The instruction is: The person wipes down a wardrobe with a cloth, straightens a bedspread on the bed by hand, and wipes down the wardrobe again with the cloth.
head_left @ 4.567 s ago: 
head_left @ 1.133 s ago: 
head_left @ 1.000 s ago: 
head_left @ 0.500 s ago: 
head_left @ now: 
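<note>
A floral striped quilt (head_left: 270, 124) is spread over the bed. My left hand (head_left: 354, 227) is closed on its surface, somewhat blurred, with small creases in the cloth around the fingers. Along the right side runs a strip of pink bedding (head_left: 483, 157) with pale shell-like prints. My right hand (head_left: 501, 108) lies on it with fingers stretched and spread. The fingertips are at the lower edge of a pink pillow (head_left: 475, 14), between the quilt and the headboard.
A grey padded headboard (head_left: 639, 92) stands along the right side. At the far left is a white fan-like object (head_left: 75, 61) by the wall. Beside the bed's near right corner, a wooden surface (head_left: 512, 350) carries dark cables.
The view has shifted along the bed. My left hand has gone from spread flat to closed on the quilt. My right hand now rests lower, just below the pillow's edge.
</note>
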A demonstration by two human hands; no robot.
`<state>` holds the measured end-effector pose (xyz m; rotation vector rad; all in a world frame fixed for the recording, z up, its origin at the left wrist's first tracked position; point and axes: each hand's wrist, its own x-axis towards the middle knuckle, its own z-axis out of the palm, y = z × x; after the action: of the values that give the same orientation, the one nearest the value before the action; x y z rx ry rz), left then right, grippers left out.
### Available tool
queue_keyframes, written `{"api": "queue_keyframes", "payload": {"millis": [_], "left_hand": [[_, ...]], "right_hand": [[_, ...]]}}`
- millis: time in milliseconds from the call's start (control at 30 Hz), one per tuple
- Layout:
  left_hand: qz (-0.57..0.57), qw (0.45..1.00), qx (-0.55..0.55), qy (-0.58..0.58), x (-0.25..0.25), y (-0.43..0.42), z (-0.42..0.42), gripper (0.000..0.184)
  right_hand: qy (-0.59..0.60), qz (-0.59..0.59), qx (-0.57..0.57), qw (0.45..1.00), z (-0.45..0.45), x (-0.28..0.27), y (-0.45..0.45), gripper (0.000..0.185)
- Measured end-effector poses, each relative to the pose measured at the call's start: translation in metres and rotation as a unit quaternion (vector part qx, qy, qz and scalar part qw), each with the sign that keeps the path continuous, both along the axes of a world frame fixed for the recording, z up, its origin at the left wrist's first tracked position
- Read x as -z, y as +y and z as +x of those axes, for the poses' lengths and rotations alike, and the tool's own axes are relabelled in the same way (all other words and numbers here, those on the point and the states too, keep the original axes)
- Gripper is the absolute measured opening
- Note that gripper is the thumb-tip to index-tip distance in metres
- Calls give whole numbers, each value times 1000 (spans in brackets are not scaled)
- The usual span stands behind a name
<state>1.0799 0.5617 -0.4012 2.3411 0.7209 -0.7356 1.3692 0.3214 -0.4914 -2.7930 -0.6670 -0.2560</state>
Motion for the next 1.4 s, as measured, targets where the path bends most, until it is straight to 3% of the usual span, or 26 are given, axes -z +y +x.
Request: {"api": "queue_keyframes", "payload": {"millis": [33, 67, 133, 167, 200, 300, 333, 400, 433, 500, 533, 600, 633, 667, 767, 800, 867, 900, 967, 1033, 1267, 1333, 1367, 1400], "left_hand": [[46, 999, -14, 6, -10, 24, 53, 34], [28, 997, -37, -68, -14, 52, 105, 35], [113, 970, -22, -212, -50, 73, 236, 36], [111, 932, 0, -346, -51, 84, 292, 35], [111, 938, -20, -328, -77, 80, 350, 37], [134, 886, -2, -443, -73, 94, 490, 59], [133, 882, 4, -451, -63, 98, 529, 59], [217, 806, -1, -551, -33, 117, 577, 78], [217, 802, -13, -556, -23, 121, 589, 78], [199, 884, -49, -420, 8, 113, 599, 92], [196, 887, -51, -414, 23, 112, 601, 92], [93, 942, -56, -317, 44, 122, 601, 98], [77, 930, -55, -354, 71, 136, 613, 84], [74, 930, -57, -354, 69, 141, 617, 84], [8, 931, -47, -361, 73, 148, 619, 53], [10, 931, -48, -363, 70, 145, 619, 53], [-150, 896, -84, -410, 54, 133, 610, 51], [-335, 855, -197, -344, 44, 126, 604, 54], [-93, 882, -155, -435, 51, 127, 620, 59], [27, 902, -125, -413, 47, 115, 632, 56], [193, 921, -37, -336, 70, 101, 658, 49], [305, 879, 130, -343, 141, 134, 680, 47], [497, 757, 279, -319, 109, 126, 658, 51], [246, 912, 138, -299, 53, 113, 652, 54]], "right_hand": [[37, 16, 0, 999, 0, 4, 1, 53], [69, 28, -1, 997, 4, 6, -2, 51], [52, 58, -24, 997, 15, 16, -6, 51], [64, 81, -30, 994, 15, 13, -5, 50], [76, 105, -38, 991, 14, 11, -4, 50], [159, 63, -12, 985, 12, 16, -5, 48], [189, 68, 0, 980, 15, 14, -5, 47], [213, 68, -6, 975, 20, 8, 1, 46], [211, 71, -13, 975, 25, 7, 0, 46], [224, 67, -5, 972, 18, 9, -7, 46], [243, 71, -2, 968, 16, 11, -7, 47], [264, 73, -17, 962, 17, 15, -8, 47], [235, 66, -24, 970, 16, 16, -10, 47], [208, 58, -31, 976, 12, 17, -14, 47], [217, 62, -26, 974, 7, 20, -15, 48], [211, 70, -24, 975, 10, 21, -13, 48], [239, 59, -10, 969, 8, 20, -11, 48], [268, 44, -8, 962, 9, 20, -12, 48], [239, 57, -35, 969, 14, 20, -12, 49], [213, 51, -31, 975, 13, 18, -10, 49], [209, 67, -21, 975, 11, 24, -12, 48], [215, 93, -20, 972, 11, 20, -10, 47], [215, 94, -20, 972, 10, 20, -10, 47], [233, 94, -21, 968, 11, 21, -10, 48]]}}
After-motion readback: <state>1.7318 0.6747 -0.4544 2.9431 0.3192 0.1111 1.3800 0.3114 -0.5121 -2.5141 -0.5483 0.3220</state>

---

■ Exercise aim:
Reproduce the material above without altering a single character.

■ Output for this exercise:
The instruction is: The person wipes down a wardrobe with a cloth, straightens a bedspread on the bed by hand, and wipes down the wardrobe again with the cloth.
head_left @ 4.567 s ago: 
head_left @ 1.133 s ago: 
head_left @ 1.000 s ago: 
head_left @ 0.500 s ago: 
head_left @ now: 
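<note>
A floral striped quilt (head_left: 270, 124) is spread over the bed. My left hand (head_left: 354, 227) is closed on its surface, somewhat blurred, with small creases in the cloth around the fingers. Along the right side runs a strip of pink bedding (head_left: 483, 157) with pale shell-like prints. My right hand (head_left: 501, 108) lies on it with fingers stretched and spread. The fingertips are at the lower edge of a pink pillow (head_left: 475, 14), between the quilt and the headboard.
A grey padded headboard (head_left: 639, 92) stands along the right side. At the far left is a white fan-like object (head_left: 75, 61) by the wall. Beside the bed's near right corner, a wooden surface (head_left: 512, 350) carries dark cables.
The view has shifted along the bed. My left hand has gone from spread flat to closed on the quilt. My right hand now rests lower, just below the pillow's edge.
</note>
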A demonstration by two human hands; no robot.
`<state>` holds the measured end-effector pose (xyz m; rotation vector rad; all in a world frame fixed for the recording, z up, its origin at the left wrist's first tracked position; point and axes: each hand's wrist, its own x-axis towards the middle knuckle, its own z-axis out of the palm, y = z × x; after the action: of the values that give the same orientation, the one nearest the value before the action; x y z rx ry rz), left then right, grippers left out.
### Available tool
queue_keyframes, written `{"api": "queue_keyframes", "payload": {"millis": [_], "left_hand": [[_, ...]], "right_hand": [[_, ...]]}}`
- millis: time in milliseconds from the call's start (control at 30 Hz), one per tuple
- Layout:
  left_hand: qz (-0.57..0.57), qw (0.45..1.00), qx (-0.55..0.55), qy (-0.58..0.58), x (-0.25..0.25), y (-0.43..0.42), z (-0.42..0.42), gripper (0.000..0.184)
  right_hand: qy (-0.59..0.60), qz (-0.59..0.59), qx (-0.57..0.57), qw (0.45..1.00), z (-0.45..0.45), x (-0.28..0.27), y (-0.45..0.45), gripper (0.000..0.185)
- Measured end-effector poses, each relative to the pose measured at the call's start: translation in metres and rotation as a unit quaternion (vector part qx, qy, qz and scalar part qw), each with the sign that keeps the path continuous, both along the axes of a world frame fixed for the recording, z up, its origin at the left wrist's first tracked position
- Read x as -z, y as +y and z as +x of those axes, for the poses' lengths and rotations alike, and the tool's own axes are relabelled in the same way (all other words and numbers here, those on the point and the states too, keep the original axes)
- Gripper is the absolute measured opening
- Note that gripper is the thumb-tip to index-tip distance in metres
- Calls give whole numbers, each value times 1000 (spans in brackets are not scaled)
- The usual span stands behind a name
<state>1.0799 0.5617 -0.4012 2.3411 0.7209 -0.7356 1.3692 0.3214 -0.4914 -2.7930 -0.6670 -0.2560</state>
Motion for the next 1.4 s, as measured, targets where the path bends most, until it is straight to 3% of the usual span, or 26 are given, axes -z +y +x.
Request: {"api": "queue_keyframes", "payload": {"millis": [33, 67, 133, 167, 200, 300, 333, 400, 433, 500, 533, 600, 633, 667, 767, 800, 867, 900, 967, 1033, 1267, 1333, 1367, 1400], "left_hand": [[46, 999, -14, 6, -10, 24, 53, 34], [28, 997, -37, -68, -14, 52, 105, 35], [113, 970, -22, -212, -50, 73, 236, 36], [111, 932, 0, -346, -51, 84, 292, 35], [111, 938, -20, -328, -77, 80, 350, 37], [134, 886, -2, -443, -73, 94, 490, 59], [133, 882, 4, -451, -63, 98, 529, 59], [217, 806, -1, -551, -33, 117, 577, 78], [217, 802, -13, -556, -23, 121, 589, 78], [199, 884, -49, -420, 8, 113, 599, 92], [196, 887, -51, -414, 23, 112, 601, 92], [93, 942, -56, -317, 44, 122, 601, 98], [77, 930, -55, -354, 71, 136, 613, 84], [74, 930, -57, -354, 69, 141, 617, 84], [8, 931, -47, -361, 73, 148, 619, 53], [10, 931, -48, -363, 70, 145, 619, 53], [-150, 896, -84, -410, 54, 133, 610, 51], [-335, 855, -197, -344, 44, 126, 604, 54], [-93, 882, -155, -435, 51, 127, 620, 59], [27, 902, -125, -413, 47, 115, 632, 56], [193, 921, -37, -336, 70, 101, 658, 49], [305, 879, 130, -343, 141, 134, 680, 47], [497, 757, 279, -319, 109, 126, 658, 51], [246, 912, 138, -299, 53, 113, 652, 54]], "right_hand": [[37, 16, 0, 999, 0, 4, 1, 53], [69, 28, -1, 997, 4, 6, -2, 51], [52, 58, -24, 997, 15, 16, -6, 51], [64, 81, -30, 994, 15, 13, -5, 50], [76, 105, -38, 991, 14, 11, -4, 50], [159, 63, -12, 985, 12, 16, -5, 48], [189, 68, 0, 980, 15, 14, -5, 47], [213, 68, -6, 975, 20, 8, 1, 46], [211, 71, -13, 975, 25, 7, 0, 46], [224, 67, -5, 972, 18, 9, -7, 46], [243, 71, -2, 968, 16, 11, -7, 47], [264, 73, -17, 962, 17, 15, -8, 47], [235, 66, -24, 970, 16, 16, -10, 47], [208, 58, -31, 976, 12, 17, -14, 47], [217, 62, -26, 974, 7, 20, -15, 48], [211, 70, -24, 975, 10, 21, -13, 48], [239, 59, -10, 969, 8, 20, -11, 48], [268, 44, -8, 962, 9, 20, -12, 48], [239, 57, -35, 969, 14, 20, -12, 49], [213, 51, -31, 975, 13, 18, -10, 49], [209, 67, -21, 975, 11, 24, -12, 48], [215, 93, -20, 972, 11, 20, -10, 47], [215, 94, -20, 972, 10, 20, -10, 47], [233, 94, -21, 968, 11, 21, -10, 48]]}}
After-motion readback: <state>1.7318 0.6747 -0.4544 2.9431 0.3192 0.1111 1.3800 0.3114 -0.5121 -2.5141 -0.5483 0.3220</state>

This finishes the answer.